What is needed — Write out each entry word for word.

______

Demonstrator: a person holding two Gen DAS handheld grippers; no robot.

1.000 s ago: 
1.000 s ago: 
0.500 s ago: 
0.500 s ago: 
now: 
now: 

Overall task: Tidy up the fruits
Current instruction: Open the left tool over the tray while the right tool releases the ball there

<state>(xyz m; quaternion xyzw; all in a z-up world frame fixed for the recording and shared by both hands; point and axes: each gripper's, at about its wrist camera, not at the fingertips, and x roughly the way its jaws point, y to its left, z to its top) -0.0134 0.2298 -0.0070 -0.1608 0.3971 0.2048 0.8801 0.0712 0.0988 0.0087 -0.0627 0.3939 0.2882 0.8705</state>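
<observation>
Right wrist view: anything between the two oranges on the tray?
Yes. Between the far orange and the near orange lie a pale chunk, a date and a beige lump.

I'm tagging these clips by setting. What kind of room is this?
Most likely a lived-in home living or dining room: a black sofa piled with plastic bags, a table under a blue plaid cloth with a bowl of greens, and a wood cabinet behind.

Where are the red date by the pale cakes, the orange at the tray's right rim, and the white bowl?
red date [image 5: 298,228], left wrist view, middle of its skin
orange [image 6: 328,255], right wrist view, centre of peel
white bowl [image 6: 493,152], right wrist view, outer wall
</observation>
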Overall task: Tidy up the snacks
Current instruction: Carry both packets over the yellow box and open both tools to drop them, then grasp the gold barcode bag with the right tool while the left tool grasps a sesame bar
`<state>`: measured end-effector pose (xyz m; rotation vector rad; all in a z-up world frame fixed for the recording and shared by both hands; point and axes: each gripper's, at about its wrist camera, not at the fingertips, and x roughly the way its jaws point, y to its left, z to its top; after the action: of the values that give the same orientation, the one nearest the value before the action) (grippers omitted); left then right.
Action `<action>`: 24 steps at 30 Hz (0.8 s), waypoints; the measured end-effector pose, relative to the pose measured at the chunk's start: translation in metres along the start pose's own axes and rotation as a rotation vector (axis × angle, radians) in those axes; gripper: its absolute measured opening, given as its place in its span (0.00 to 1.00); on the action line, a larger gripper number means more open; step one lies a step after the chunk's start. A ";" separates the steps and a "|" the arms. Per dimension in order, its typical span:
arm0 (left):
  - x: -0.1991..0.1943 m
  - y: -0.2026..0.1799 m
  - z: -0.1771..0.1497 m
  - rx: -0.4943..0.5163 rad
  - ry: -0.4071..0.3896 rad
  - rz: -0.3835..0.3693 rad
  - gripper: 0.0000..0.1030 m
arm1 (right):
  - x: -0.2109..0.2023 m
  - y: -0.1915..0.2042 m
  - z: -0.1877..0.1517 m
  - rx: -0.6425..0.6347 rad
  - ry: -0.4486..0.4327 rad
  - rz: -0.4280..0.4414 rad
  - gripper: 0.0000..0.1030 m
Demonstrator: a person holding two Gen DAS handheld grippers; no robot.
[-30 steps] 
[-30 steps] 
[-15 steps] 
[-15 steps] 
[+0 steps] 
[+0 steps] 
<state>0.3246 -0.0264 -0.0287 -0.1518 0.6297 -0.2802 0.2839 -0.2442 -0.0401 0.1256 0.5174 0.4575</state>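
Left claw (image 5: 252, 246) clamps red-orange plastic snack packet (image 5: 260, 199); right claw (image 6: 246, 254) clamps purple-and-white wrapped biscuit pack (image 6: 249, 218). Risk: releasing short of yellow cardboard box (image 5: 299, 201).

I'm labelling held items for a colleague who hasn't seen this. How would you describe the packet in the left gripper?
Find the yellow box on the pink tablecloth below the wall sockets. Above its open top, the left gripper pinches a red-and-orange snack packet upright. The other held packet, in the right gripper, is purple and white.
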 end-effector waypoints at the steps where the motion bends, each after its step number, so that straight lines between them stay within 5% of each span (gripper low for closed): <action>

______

Exercise result —
Demonstrator: a person holding two Gen DAS handheld grippers; no robot.

1.000 s ago: 
1.000 s ago: 
0.500 s ago: 
0.500 s ago: 
now: 
now: 

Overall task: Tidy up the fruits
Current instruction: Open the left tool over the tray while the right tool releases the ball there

<state>(xyz m; quaternion xyzw; all in a z-up world frame fixed for the recording and shared by both hands; point and axes: each gripper's, at about its wrist camera, not at the fingertips, and x roughly the way its jaws point, y to its left, z to its top) -0.0134 0.2298 -0.0070 -0.1608 0.3971 0.2048 0.8801 0.0712 0.0988 0.0087 -0.0627 0.3939 0.2882 0.8705</state>
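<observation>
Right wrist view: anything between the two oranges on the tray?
Yes. Between the far orange and the near orange lie a pale chunk, a date and a beige lump.

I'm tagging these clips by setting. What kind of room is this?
Most likely a lived-in home living or dining room: a black sofa piled with plastic bags, a table under a blue plaid cloth with a bowl of greens, and a wood cabinet behind.

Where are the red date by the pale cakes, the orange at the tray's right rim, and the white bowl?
red date [image 5: 298,228], left wrist view, middle of its skin
orange [image 6: 328,255], right wrist view, centre of peel
white bowl [image 6: 493,152], right wrist view, outer wall
</observation>
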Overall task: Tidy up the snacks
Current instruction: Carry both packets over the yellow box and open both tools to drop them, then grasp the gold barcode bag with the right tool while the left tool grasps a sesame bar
`<state>`: measured end-effector pose (xyz m; rotation vector rad; all in a z-up world frame fixed for the recording and shared by both hands; point and axes: each gripper's, at about its wrist camera, not at the fingertips, and x roughly the way its jaws point, y to its left, z to its top; after the action: of the values that give the same orientation, the one nearest the value before the action) (grippers omitted); left then right.
Action `<action>`: 24 steps at 30 Hz (0.8 s), waypoints; the measured end-effector pose, relative to the pose measured at the chunk's start: translation in metres along the start pose's own axes and rotation as a rotation vector (axis × angle, radians) in those axes; gripper: its absolute measured opening, given as its place in its span (0.00 to 1.00); on the action line, a larger gripper number means more open; step one lies a step after the chunk's start. A ";" separates the steps and a "|" the arms. Per dimension in order, its typical span:
arm0 (left):
  - x: -0.1991..0.1943 m
  - y: -0.2026..0.1799 m
  - z: -0.1771..0.1497 m
  - rx: -0.4943..0.5163 rad
  - ry: -0.4071..0.3896 rad
  - rz: -0.3835..0.3693 rad
  - gripper: 0.0000..0.1030 m
arm1 (right):
  - x: -0.2109..0.2023 m
  - y: -0.1915..0.2042 m
  - z: -0.1877..0.1517 m
  - rx: -0.6425..0.6347 rad
  - ry: -0.4486..0.4327 rad
  - rz: -0.4280..0.4414 rad
  - gripper: 0.0000..0.1030 m
Demonstrator: a person holding two Gen DAS handheld grippers; no robot.
[-30 steps] 
[-30 steps] 
[-15 steps] 
[-15 steps] 
[+0 steps] 
[+0 steps] 
<state>0.3246 -0.0264 -0.0287 -0.1518 0.6297 -0.2802 0.2839 -0.2442 -0.0401 0.1256 0.5174 0.4575</state>
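Left claw (image 5: 252, 246) clamps red-orange plastic snack packet (image 5: 260, 199); right claw (image 6: 246, 254) clamps purple-and-white wrapped biscuit pack (image 6: 249, 218). Risk: releasing short of yellow cardboard box (image 5: 299, 201).

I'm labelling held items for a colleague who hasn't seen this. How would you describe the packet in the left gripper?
Find the yellow box on the pink tablecloth below the wall sockets. Above its open top, the left gripper pinches a red-and-orange snack packet upright. The other held packet, in the right gripper, is purple and white.
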 end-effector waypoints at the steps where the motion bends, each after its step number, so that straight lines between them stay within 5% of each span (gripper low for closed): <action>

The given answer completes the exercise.